Much attention focuses on the “billion-dollar club” and firms close to attaining this status. Industry research and performance indexes tend to be skewed to the larger firms. Consultants’ lists of approved hedge funds are dominated by the larger brands. The second sector contains firms managing between $500m and $1bn – there are 319* of these managing 6%* of the total hedge fund industry AUM. Its investor base includes large institutions but family offices and funds of funds are more prevalent. Many of its constituents are building brands and thinking about the steps they need to take to exceed the $1bn threshold.

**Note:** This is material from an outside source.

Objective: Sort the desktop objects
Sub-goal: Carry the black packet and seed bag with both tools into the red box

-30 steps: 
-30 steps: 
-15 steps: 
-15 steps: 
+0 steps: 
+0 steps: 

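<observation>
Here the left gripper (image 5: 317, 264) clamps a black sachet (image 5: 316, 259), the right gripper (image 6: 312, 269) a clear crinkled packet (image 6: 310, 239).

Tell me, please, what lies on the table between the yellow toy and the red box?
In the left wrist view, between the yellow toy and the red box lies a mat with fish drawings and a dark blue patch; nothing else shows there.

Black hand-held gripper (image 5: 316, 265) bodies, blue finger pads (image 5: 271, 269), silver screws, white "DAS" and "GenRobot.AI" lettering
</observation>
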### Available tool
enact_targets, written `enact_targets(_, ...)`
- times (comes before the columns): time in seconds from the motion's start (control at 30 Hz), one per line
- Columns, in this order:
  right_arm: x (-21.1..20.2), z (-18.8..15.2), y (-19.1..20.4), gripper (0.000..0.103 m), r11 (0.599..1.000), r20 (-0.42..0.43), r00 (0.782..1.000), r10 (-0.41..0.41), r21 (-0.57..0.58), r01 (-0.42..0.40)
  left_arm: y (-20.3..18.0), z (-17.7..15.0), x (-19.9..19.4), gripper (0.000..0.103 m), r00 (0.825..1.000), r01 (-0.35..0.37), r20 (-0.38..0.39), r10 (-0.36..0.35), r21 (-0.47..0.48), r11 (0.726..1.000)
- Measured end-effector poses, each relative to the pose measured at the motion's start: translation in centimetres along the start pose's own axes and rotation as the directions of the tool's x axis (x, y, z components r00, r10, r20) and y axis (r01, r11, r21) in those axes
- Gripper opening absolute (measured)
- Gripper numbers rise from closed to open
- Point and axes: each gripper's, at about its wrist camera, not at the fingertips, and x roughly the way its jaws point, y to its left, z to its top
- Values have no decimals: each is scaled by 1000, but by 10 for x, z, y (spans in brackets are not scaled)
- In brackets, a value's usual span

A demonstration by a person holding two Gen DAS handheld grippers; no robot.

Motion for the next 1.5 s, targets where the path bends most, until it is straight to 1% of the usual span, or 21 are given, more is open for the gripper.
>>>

Then come emerging managers - those that AIMA define as having AUM of up to $500m USD – there are 2052* of these, also managing 6%* of the total hedge fund industry AUM. These managers feature many entrepreneurs and start-up businesses. They are often the cradle for the industry’s innovations. Yet much less is known about these smaller firms. Until this research, we did not know, for example, that the average break-even point for sub-$500m firms is about $86m – or that a third of these firms run profitable businesses with less than $50m in assets. This is a significant finding, since other surveys - of the industry as a whole – have suggested that the average breakeven figure is several hundred million dollars. Those data points were heavily influenced by the largest businesses in our industry. It stands to reason that a firm with hundreds of employees and institutional clients in numerous jurisdictions would cost substantially more to run than, say, a five-person outfit managing assets for a small number of clients (as well as its own money).
Our research also sheds new light on the impact of broader trends and themes on this segment of the industry, such as fee pressures, the impact of post-crisis regulations, demands for ever greater methods of alignment of interests, and the optimum mix between in- and out-sourcing.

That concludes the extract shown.